I. Another Altercation, New Garden Town

The Vienna Convention on Diplomatic Relations was signed in 1961, over a decade before he was born, half a century before his arrest. She would read about it, and learn about the idea of insuring the protection of a certain class of people—diplomats—as well as the protection of an idea. The idea as she understood it was that that certain individuals should be immune from certain kinds of prosecutions. Certain individuals should be given different rules. The assumption of immunity might lead a man to feel free, transformed even. 
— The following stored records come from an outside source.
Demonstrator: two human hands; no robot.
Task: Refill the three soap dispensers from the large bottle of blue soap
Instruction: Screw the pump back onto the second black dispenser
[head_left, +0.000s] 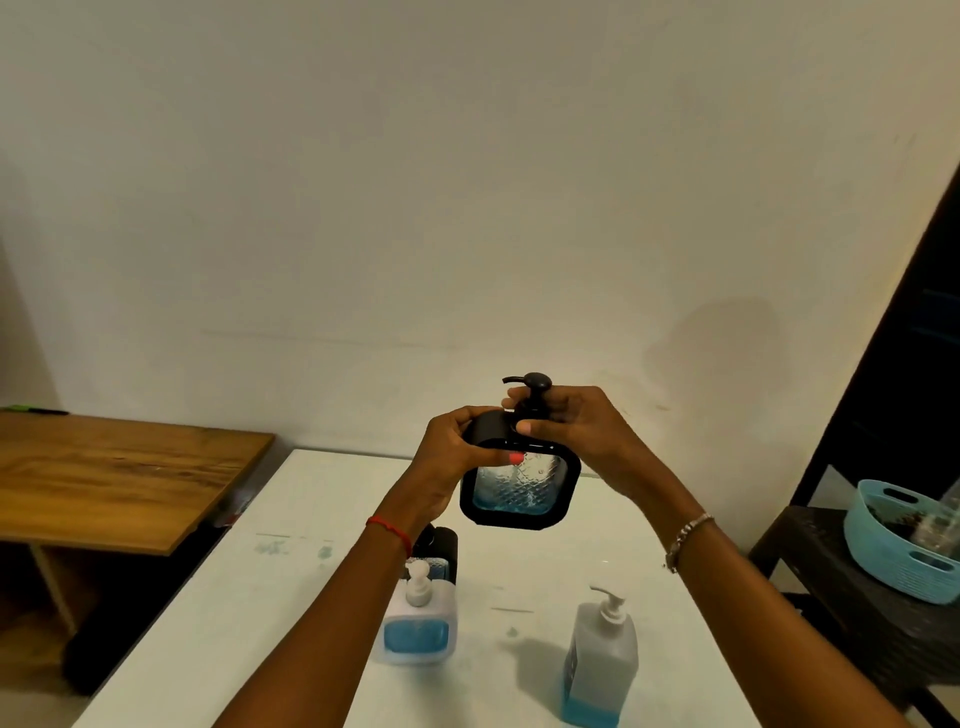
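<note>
Soap dispenser in hand: black square-framed dispenser (519, 488) with a patterned clear window, held up above the white table (291, 597), tilted toward me; I see only a thin pool of blue at its base.
Left hand: my left hand (452, 452) is wrapped around the dispenser's upper left shoulder, thumb pressed on the front face.
Right hand: my right hand (566, 426) is closed around the neck of the black pump head (532, 389), fingers curled behind, thumb in front; I judge this a twisting grip, though I cannot tell whether the pump is coming off or going on.
Second dispenser: white-framed dispenser (418, 631) stands on the table below my left wrist, its window showing blue most of the way up.
Third dispenser: dark dispenser (441, 551) stands just behind the white one, largely hidden; level not readable.
Supply: large bottle (602, 660) of blue soap stands upright on the table to the right, pump fitted, blue only in its bottom part.
Surroundings: wooden table (119, 478) to the left; blue basket (904, 540) on a dark shelf to the right.
Progress, my estimate: white unit appears filled; the held unit looks nearly empty and not yet refilled; dark rear unit unknown. At least one pour remains.
</note>
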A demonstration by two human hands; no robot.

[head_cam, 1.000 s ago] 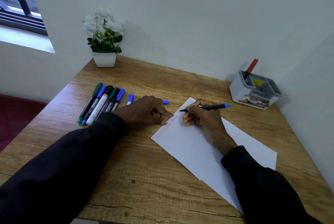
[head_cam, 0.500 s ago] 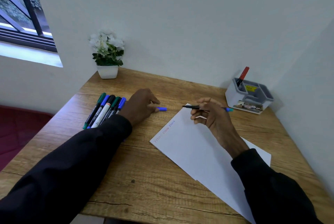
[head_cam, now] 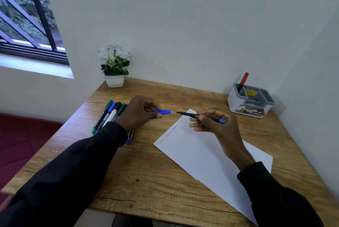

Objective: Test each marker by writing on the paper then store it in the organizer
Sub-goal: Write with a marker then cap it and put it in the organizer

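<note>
Blue cap (head_cam: 162, 111) — one — pinch of left hand (head_cam: 139, 115); one uncapped marker (head_cam: 189, 115), grip of right hand (head_cam: 216, 126)

Left grip (head_cam: 141, 113) pinching blue cap (head_cam: 163, 111), right grip (head_cam: 214, 124) curled round marker (head_cam: 187, 114), sleeved forearms converging

Lighting: soft, even daylight from the window (head_cam: 27, 16), upper left; sill (head_cam: 36, 65) overexposed. Shadows: faint and diffuse, one falling right of the organizer (head_cam: 250, 102). Sharpness: slightly soft throughout. Distortion: wide-angle bending of table (head_cam: 165, 181) edges toward the borders.
</note>
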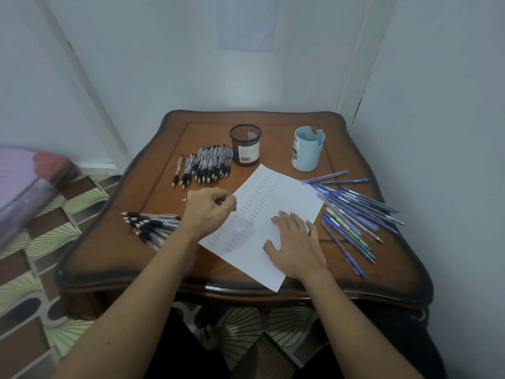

She read about it before the question of immunity was answered in his case, but not before he paid a price for its having been posed. The price was his right to define who he was, paid to an authority that needed him to be something else. The price illuminated what she lacked the framework to say, speaking of frameworks: it wasn’t that certain people should be immune; it was that they have to be. Immunity lends order. And occasionally saves lives.

The local authorities in Lahore had taken him in after the shooting, and tied his hands. They’d admired his various consular ID cards, the contents of his glove box. They had pressed back on his requests for water, and on his use of certain words, like “innocent.” They hadn’t laid a hand on him though. The only abuse was the interrogation he’d conducted with himself. As he’d asked himself a set of complex, philosophical questions, they’d asked for simple, factual things: What is your name. Where are you from. Where do you live. Where do you work. What do you do. They’d asked questions like: Are you married. Are you a spy. Are you American. 

Are you American. Are you American. Are you American. They’d repeated that one until at last he’d looked up and answered: “I am.”

NOTE:

The “celebrated critic” is based on Sir Christopher Ricks. The quote included comes from a lecture Ricks delivered at the University of Richmond, 11th April 2011. The Rolling Stone quote is from “Dylan: The Lost Years,” Mikal Gilmore, Issue 1191, 12th September 2013.